Он говорил о подлинной тканой шали племени навахо, цена за которую выросла до шестидесяти тысяч долларов, прежде чем ее приобрела красивая женщина, на вид не намного старше нас. Вскрикнув от удовольствия, она радостно обнялась с сидевшей рядом не менее ослепительной товаркой.
Одним из заключительных лотов стала картина размером чуть больше двух открыток, изображавшая двух индейцев в каноэ, плывущих по озеру.
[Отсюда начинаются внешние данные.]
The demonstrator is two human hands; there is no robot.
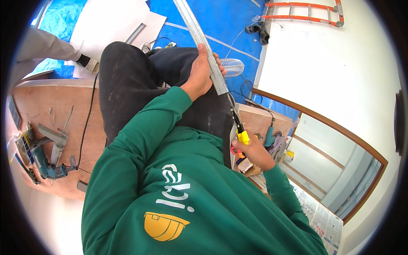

Как только ее вынесли на эстраду, зал заметно оживился. Мы с Пессимистом переглянулись и пожали плечами, не понимая, что тут особенного. Может, это последняя работа европейского гения, уставшего малевать пухлых леди, раскинувшихся в тени цветущих яблонь, и решившего увековечить коричневых аборигенов под сенью девственных лесов, заработав стрелу в живот за то, что сунулся не в свое дело?
Торги начались с восьмидесяти тысяч долларов.
— Кто даст девяносто тысяч?
Мужчина в горчично-желтом пиджаке вскинул руку с карточкой.
— Девяносто пять тысяч!
К тому времени, когда я вылакал свою кукольную бутылочку «Моэт» и знаком попросил официанта принести еще, за индейцев-каноистов[36] отчаянно сражались четверо светских львов и львиц, взвинтив цену до ста сорока пяти тысяч.